Panorâmica sobre o vale
A bacia hidrográfica do Ribeira do Iguape, chamada, genericamente, de Vale do Ribeira, é um mundo especial com 2,8 milhões de hectares de área e população de 400 mil pessoas, abrangendo 30 municípios, nove dos quais no Paraná, onde o rio nasce. A foz fica em Iguape, litoral sul de São Paulo, para onde as águas fluem após 350 quilômetros de volteios. Uma das características do Ribeira é a fluidez de seu curso. Nunca foi represado. Na cheia, invade gulosamente a várzea, como os rios do passado. Na seca, segue manso rumo ao mar, compondo com a vegetação ao redor, montanhas, cavernas, riachos, cachoeiras, bichos, chuva, sol e gente, uma das mais belas e ricas regiões do país, do ponto de vista ambiental.
São mais de 2,1 milhões de hectares verdes (21 do que restou da Mata Atlântica em todo o país), 150 mil de restingas e 17 mil de manguezais bem conservados. 0 relevo acidentado restringiu o acesso e condicionou a exploração econômica. Sem condições de mecanização, a atividade agropecuária limita-se a criatórios isolados de bois e búfalos, à bananicultura, essa, sim, onipresente, cultivos esparsos de chá e outras espécies vegetais e lavouras de subsistência.
Em termos históricos, o Vale do Ribeira abriga a maior quantidade de sítios arqueológicos tombados do estado, os principais parques florestais de São Paulo, de grande importância para a manutenção da biodiversidade e de seu próprio equilíbrio ecológico, e uma infinidade de pássaros, insetos, anfíbios, répteis, mamíferos, plantas, flores e frutos, muitos dos quais endêmicos.
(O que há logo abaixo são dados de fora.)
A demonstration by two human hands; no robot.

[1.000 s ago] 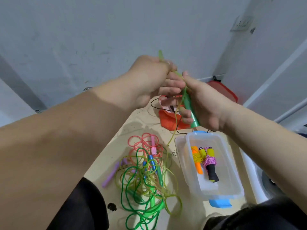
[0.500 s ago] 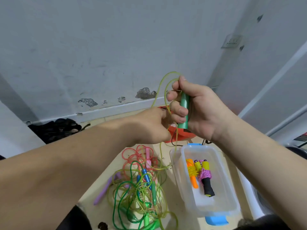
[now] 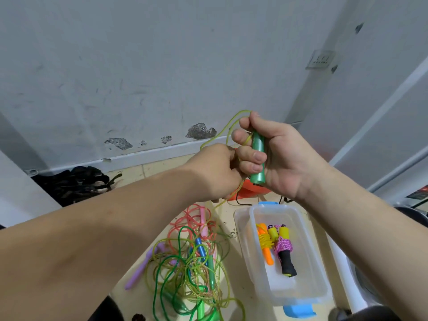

Comparado às demais regiões do estado, é um paraíso.

Titularidade, ainda que tardia
A Fundação Cultural Palmares inventariou 1.264 comunidades quilombolas no Brasil, das quais apenas 42 são reconhecidas. Ou seja, agrupamentos sobre os quais já foi emitido laudo antropológico comprovando que são, de fato, remanescentes de quilombos. Até recentemente, o laudo era condição essencial no processo de concessão do título definitivo de posse. Era preciso provar a descendência de escravos e a ocupação ininterrupta da terra. Agora, segundo o Decreto 4.887, de novembro passado, o critério para o reconhecimento é o da auto-identificação. Vincula a delimitação do território à reprodução física, social, econômica e cultural da comunidade, incluindo as terras destinadas ao plantio, caça, pesca e manejo agroflorestal, além da área de moradia.
Quilombos, mocambos, terras de preto, comunidades negras são termos que o Brasil difundiu para designar locais onde escravos fugidos se escondiam. No entanto, muitos desses grupos se formaram depois da abolição. Conquistaram as terras onde moram por rebeldia, prestação de serviços guerreiros ou religiosos, ocupação de fazendas desagregadas, herança, compra ou doações. Trezentos anos depois da morte de Zumbi, líder do movimento negro do Quilombo dos Palmares, em Pernambuco, o país ainda não se libertou totalmente da escravidão.